The third type of composer I can only call, for lack of a better name, the traditionalist type. Men like Palestrina and Bach belong in this category. They both are characteristic of the kind of composer who is born in a particular period of musical history, when a certain musical style is about to reach its fullest development. It is a question at such a time of creating music in a well-known and accepted style and doing it in a way that is better than anyone has done it before you.

The traditionalist type of composer begins with a pattern rather than with a theme. The creative act with Palestrina is not the thematic conception so much as the personal treatment of a well-established pattern. And even Bach, who composed forty-eight of the most various and inspired themes in his Well Tempered Clavichord, knew in advance the general formal mold that they were to fill. It goes without saying that we are not living in a traditionalist period nowadays.

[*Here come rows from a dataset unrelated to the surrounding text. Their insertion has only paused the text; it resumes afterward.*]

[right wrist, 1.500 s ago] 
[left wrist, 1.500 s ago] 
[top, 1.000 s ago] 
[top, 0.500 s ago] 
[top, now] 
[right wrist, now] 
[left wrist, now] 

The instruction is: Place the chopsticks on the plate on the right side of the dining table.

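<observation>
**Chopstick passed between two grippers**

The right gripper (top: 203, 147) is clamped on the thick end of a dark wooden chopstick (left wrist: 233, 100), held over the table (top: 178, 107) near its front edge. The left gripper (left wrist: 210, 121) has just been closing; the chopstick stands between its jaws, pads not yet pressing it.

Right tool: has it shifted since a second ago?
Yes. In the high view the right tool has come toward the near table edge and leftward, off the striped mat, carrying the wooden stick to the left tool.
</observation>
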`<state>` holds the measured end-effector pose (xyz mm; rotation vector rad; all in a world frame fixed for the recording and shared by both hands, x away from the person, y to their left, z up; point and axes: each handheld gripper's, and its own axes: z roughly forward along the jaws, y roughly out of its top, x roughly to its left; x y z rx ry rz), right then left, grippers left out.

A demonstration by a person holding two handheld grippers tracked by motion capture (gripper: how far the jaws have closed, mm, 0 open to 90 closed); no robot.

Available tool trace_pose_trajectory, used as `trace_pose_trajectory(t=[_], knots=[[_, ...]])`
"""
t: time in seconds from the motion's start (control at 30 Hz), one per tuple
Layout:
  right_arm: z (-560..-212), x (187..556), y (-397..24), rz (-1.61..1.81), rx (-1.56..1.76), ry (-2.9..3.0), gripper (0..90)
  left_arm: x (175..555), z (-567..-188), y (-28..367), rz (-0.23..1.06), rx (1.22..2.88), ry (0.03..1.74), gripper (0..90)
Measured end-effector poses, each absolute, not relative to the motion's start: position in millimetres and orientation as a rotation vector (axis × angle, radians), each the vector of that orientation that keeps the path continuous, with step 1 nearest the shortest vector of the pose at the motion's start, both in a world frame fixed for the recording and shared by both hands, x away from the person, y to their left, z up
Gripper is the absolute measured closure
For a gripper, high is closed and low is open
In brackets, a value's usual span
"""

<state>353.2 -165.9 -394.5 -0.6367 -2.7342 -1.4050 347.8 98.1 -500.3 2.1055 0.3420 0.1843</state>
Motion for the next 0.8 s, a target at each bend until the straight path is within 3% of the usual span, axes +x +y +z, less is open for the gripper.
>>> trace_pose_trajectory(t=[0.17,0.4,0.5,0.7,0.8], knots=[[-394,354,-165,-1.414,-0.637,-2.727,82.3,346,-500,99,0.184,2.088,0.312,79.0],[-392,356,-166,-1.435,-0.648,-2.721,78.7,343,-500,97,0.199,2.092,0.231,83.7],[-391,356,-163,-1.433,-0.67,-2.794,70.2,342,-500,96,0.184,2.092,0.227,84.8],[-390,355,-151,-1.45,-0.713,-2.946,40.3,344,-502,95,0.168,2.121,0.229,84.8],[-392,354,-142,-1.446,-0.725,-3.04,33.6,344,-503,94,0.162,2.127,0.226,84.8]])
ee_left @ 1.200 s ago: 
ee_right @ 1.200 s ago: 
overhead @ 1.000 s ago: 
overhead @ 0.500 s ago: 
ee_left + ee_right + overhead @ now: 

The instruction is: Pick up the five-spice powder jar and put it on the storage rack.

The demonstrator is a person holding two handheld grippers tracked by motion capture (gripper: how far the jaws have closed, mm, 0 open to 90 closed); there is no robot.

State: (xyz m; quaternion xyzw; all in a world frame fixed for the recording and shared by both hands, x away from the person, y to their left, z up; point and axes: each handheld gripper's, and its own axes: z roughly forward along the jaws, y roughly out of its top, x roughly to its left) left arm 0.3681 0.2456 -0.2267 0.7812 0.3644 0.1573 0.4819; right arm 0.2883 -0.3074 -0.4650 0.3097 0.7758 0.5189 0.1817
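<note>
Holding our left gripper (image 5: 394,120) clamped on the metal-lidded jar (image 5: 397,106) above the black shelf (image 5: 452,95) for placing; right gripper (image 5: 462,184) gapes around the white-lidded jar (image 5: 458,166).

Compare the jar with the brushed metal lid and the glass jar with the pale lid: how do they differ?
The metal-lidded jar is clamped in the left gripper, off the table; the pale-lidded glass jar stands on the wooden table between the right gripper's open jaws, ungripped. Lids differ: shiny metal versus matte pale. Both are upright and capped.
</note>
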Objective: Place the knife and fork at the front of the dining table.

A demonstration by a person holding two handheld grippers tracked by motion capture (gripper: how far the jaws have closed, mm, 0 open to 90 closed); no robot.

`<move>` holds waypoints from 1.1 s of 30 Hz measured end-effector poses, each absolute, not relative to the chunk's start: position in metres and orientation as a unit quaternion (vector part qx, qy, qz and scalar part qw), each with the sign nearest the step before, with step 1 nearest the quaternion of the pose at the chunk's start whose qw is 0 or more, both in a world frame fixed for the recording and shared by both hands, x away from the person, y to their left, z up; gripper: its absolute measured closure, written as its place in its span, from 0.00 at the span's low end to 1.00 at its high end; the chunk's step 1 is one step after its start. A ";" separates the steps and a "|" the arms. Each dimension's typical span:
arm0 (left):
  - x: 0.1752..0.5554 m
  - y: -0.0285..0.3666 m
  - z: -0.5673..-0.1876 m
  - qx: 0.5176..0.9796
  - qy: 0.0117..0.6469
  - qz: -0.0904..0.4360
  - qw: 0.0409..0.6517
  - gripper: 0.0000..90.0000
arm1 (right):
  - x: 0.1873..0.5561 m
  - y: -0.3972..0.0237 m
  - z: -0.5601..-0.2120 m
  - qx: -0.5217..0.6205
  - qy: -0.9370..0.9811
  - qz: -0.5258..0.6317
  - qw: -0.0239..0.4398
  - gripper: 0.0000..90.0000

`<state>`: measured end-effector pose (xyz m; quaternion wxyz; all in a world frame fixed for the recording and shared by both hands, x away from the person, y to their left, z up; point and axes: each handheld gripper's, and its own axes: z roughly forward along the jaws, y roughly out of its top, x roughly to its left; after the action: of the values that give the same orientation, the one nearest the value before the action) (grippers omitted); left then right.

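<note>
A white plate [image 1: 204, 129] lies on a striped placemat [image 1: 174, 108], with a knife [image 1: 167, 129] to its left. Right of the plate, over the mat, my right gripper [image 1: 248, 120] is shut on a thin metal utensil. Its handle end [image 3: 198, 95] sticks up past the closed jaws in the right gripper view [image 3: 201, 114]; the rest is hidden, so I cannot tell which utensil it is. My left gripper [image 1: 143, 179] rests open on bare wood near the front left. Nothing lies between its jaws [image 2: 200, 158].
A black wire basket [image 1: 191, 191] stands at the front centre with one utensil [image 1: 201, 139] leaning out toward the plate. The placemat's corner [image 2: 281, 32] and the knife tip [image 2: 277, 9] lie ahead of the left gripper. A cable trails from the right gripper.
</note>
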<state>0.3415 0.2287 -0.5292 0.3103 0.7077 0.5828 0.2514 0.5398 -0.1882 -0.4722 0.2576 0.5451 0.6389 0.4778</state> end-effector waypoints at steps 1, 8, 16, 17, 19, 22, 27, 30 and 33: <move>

One might add, for the sake of completeness, a fourth type of composer -- the pioneer type: men like Gesualdo in the seventeenth century, Moussorgsky and Berlioz in the nineteenth, Debussy and Edgar Varese in the twentieth. It is difficult to summarize the composing methods of so diversified a group. One can safely say that their approach to composition is the opposite of the traditionalist type. They clearly oppose conventional solutions of musical problems. Inmany ways, their attitude is experimental ?they seek to add new harmonies, new sonorities, new formal principles. The pioneer type was the characteristic one at the turn of the seventeenth century and also at the beginning of the twentieth century, but it is much less evident today.